= Sniper (song) =

1972 song by Harry Chapin

"Sniper" is a ballad written by Harry Chapin and first released on the album Sniper and Other Love Songs in 1972.

==Overview==
The song, nearly 10 minutes long, is based on the University of Texas tower shooting in 1966, with some fictional elements. The song does not name the actual sniper, Charles Whitman, or the location. The victims' names have also been changed.

Harry wrote this piece using three distinct "voices" for dramatic effect. Chapin sings all three voices. The first is the narrator, telling the story. The second is a variety of people reacting to the event, as if in response to news media questions.
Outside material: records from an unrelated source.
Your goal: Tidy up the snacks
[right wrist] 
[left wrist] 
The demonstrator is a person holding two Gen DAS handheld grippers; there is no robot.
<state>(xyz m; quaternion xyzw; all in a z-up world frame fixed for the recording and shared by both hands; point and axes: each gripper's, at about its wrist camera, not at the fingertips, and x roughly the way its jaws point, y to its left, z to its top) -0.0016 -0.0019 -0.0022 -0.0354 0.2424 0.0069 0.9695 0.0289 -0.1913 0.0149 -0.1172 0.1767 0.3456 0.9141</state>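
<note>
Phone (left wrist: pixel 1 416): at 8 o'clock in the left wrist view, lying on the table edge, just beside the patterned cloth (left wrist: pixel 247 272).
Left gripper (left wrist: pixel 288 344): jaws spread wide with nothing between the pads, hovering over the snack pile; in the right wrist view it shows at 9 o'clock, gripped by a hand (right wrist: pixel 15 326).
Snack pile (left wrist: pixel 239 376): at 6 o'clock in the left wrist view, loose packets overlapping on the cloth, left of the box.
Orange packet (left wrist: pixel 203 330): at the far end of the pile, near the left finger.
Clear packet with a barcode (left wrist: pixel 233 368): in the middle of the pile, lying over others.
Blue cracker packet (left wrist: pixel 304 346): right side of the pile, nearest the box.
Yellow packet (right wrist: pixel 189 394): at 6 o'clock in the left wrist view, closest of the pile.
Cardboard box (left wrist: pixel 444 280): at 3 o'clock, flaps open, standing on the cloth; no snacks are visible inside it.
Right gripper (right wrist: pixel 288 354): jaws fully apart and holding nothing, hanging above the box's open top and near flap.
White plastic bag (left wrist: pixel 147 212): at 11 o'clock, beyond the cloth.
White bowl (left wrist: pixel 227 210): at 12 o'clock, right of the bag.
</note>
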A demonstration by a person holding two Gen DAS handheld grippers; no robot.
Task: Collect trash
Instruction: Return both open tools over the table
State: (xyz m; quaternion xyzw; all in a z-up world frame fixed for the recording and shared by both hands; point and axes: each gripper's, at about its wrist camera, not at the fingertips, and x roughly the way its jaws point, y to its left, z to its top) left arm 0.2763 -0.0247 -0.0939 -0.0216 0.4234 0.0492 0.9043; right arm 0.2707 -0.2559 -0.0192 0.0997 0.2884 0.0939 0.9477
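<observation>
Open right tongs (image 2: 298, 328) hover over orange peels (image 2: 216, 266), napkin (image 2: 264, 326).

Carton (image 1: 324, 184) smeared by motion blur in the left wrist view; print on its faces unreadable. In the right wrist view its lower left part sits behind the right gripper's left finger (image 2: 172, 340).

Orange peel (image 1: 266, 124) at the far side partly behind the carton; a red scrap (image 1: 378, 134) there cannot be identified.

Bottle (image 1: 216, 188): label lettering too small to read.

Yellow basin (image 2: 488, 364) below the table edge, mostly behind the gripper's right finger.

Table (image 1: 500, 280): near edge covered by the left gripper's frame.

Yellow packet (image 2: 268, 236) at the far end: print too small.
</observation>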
And the third voice is that of the Sniper himself, stating his fears, his motives, and his raw emotions. Throughout the song, the time signature changes several times, with variations in tempo, identifying and supporting the three different voices. The narrator begins by describing the Sniper climbing the stairs of the tower, "two bulky suitcases hang[ing] from his hands," who then begins shooting at people on the streets below. We hear the public's response and descriptions of the Sniper by those who knew him. The narrator returns and this cycle begins again. Eventually the Sniper pours out his pain over the failed relationship between himself and his mother, who had ignored him as a child.

In the end, the sniper is killed by police officers who have climbed the tower. The sniper's last words – "I was, I am, and now I will be" – lend insight into the psychology of the sniper, who has been on a lifelong quest for self actualization.